Work task: Among the entries below, count each line holding the word "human". Write only the number.

Source data:
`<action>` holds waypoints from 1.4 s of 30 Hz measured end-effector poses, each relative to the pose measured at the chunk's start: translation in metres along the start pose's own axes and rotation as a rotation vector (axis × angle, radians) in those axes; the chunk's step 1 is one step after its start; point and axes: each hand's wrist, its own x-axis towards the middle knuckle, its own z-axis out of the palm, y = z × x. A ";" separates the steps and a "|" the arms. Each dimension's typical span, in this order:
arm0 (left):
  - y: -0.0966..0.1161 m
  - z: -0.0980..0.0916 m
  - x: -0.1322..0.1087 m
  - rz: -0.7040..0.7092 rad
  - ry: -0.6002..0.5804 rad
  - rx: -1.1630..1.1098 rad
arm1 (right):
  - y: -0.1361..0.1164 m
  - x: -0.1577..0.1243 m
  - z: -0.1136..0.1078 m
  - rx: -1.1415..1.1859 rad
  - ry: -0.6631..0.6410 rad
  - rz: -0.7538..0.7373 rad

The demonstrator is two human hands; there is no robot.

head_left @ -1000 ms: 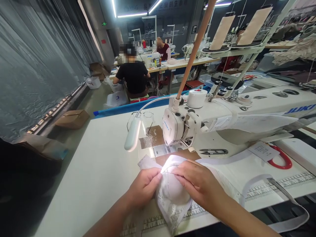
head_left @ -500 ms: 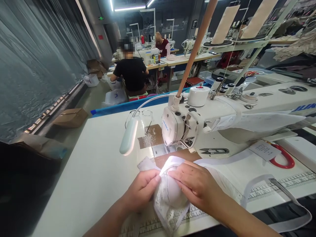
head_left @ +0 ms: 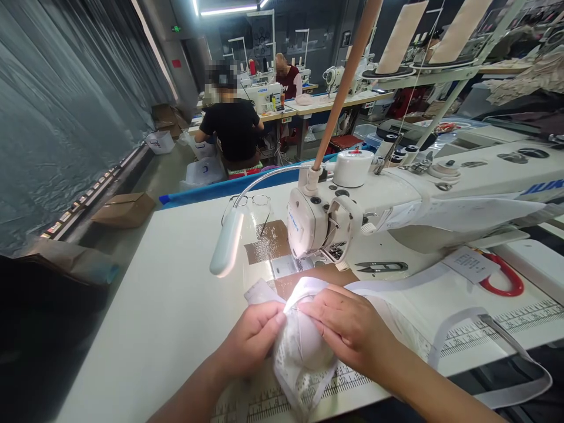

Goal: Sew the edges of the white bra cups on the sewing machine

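Note:
A white bra (head_left: pixel 304 358) with a moulded cup and lacy fabric lies over the table's front edge, below the sewing machine (head_left: pixel 304 229). My left hand (head_left: pixel 253 335) pinches the upper left edge of the cup between thumb and fingers. On the other side, my right hand (head_left: pixel 348 329) grips the cup's top edge, its fingertips close to my left thumb. A pale strap (head_left: pixel 405 283) runs off to the right, and a loop of it (head_left: pixel 515 399) hangs past the table edge. My right hand hides part of the cup.
Thread snips (head_left: pixel 381 267) lie beside the machine, with red-handled scissors (head_left: pixel 506 288) under a paper tag farther right. A lamp (head_left: pixel 227 244) on a bendy neck hangs left of the needle area, near eyeglasses (head_left: pixel 259 201). Two people (head_left: pixel 231 129) sit at machines beyond.
Both hands keep their hold on the bra with almost no movement. The view has shifted very slightly.

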 end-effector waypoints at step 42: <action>0.002 -0.002 0.003 0.009 -0.004 -0.037 | 0.000 -0.005 0.003 -0.015 0.015 -0.064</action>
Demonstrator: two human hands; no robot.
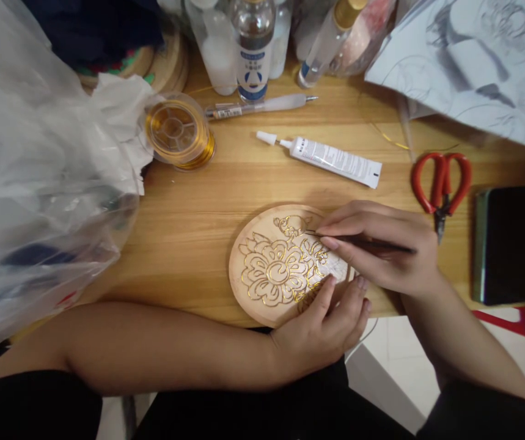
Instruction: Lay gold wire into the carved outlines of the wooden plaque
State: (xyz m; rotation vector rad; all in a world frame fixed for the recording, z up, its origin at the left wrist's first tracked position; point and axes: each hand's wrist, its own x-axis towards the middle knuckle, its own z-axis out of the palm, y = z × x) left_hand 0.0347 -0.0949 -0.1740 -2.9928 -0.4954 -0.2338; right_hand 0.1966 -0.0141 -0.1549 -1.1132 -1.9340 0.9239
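Observation:
A round wooden plaque lies at the table's front edge, bearing a flower pattern outlined in gold wire. My left hand grips its lower right rim, the thumb on the face and the fingers bent along the edge. In my right hand a pair of slim dark tweezers is pinched between thumb and fingers. Their tips touch or hover just over the small motif at the plaque's upper right; I cannot tell which. Whether they hold a piece of wire is too small to make out.
Behind the plaque lie a white glue tube, a pen and a spool of gold wire. Red-handled pliers and a phone are at right. Bottles, printed sheets and a plastic bag surround them.

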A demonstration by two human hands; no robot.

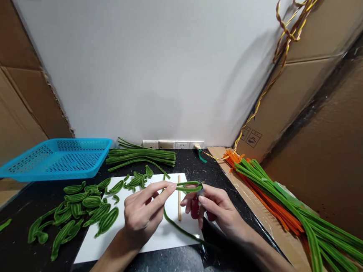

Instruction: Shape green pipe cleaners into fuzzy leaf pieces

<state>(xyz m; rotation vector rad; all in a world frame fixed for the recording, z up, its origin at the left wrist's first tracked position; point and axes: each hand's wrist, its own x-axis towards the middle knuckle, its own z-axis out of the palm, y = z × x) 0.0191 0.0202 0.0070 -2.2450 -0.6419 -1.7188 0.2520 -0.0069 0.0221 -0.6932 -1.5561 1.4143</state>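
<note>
My left hand [144, 210] pinches a green pipe cleaner [188, 183] between thumb and fingertips, above a white sheet of paper [156, 248]. The pipe cleaner forms a narrow loop, and its long tail curves down across the paper. My right hand [224, 208] is closed around small red-handled pliers [195, 208], whose grey head meets the right end of the loop. Whether the jaws grip the wire is too small to tell. A thin wooden stick [179, 205] lies between my hands. To the left are several leaf shapes [91, 202] of bent green pipe cleaner.
A blue perforated basket [104, 157] stands at the back left. Beside it lies a bundle of green pipe cleaners [148, 155]. Green and orange pipe cleaners [277, 198] rest on cardboard at the right. A twisted cable [263, 92] runs down to the wall socket [182, 145].
</note>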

Output for this exercise: 3